Timor-Leste’s Sergio Vieira de Mello award will go to CEPAD

December 12, 2011
Est. Reading: 2 minutes
João Boavida, the Executive Director of the Centre of Studies for Peace and Development (CEPAD). Photo credit: João Vas

The Sergio Vieira de Mello Award will be presented to Interpeace local partner in Timor-Leste on Monday 12 December 2011.

Joao Boavida, Executive Director of the Centre of Studies for Peace and Development(CEPAD) will be accepting the prize from Nobel Peace Prize Laureate and President of Timor-Leste, José Ramos-Horta.

Boavida will be present to accept the prize on behalf of CEPAD and all those brave individuals that support the organization’s peacebuilding work.

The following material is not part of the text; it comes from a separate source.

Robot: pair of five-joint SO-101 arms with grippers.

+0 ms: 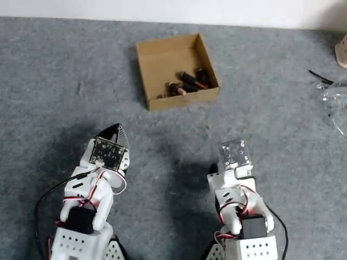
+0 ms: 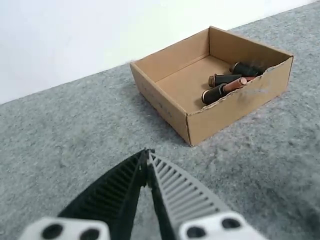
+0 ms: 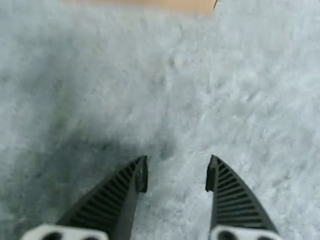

“The CEPAD team is working tirelessly to enable Timorese society to build lasting peace. A country with a violent past is now turning itself around to become a flagship example of how peace must be build from within a society. Respect for human rights is a key part of this process,” explains Renée Larivière, Programme Development Director at Interpeace.

CEPAD was created following the devastating violence of 2006 that resulted in a number of deaths and extensive destruction of property. More than 160,000 people fled to rural districts, with many ending up in internally displaced persons’ camps in and around Dili.

“It is a great honor to have been selected for this award. We owe this recognition not just to the CEPAD team, but to all the brave Timorese across the country that have participated in our work, sharing their ideas, inputs and insights,” stated Joao Boavida, Executive Director of CEPAD.

Larivière confirms: “The peacebuilding work carried out by the CEPAD team is exemplary. In difficult conditions they never lose site of the being inclusive, no matter the subject they are dealing with. It has been through this approach that they have managed to achieve so much, importantly, with the support of all levels and sectors of society.”

Sergio Vieira de Mello, acting as the UN Secretary-General Special Representative in Iraq, was killed, with 21 of his colleagues, in a car bomb attack in Baghdad on 19 August 2003. This award, the annual lecture and other events and prizes commemorate his life and achievements.